Meu Carmelo amado às portas da cidade
sentinela e guarda da felicidade…

No dia 16 de julho de 1962, ao iniciar nossa primeira hora de oração sob os céus Trespontanos, caiu-nos por sorte esta passagem do Evangelho: “Não temais pequenino rebanho, porque aprouve ao Pai dar-vos o seu Reino.”

Amado e Bom Pastor, nunca deixastes de guiar, animar, tranqüilizar, salvar este pequeno rebanho que é, quer ser sempre mais vosso.

Mas, se foram cortantes as noites de inverno, assustadoras as tempestades, dolorosas as tardes cinzentas e os dias nublados crucificantes, foram também serenas e belas as noites de verão e foram reconfortantes os dias coloridos de azul, de verde, e rosa.

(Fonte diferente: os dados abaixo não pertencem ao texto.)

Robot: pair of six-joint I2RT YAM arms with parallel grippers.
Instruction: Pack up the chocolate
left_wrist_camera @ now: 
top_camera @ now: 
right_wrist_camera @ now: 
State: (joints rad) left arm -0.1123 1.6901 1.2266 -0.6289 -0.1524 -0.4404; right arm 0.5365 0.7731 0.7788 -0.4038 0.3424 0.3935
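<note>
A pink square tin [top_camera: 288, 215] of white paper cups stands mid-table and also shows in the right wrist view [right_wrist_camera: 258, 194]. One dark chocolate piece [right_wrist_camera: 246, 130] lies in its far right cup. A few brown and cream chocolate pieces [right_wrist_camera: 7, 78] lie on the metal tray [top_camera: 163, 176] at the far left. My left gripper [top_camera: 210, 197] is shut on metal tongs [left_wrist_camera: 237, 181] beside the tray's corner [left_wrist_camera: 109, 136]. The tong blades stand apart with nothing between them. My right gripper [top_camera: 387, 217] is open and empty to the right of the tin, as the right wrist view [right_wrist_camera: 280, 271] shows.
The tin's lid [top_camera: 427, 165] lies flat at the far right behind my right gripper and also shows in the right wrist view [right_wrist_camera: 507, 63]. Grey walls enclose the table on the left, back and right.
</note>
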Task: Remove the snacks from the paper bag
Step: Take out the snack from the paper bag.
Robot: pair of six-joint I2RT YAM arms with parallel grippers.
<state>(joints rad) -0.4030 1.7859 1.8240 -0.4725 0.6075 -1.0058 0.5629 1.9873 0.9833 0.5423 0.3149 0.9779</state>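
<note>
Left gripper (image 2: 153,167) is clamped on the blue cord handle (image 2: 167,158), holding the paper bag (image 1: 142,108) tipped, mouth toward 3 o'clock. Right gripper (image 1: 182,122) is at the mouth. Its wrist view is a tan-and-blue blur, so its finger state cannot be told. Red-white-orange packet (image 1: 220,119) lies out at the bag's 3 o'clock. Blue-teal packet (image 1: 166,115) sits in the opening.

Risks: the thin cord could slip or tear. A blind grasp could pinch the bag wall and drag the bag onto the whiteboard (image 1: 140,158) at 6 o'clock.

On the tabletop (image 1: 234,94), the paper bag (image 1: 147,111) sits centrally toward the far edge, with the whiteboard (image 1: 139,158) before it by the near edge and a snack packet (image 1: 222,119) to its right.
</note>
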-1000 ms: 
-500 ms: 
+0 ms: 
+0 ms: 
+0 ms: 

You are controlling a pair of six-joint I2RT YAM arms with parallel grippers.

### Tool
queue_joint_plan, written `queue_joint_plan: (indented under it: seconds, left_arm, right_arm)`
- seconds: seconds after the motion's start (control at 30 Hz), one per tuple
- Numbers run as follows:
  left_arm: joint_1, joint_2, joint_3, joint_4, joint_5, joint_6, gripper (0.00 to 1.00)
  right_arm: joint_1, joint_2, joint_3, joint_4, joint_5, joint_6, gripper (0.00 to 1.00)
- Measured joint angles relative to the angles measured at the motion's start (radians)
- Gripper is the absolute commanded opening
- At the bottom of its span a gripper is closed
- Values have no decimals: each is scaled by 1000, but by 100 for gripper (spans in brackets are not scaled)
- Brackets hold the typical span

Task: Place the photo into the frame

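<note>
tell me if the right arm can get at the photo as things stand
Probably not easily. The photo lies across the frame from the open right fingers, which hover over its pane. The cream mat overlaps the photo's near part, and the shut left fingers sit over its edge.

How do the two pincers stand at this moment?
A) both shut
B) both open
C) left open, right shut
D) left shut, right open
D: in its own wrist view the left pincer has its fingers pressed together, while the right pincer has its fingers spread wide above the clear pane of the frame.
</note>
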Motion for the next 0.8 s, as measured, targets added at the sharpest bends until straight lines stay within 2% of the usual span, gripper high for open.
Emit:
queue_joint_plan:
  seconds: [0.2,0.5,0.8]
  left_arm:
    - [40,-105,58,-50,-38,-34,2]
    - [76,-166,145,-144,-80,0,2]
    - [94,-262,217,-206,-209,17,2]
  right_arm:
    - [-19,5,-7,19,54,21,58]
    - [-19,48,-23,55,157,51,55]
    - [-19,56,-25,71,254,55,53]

Por sobre tudo, Senhor, o vosso olhar velava. E o pequeno rebanho soube sempre cantar o vosso amor. Tudo é graça.

O meu único desejo, ao ser nomeada fundadora, está plenamente realizado: Aqui no Carmelinho São José procura-se viver o amor na alegria e no canto perene à glória da Santíssima Trindade.

“Nós fomos predestinadas
para sermos o louvor de sua glória.”
Com Maria, beleza e Rainha do Carmelo

O grito de Jesus: “Eu tenho sede”, ecoa em nossos corações numa sede de redenção dos nossos irmãos. Mas é na alegria que nos deixamos imolar, como hóstias consagradas no altar da vida, à espera da eternidade, o face a face eterno.

Glória ao Pai, ao Filho, ao Espírito Santo.
Como era no principio, agora e sempre. Amém!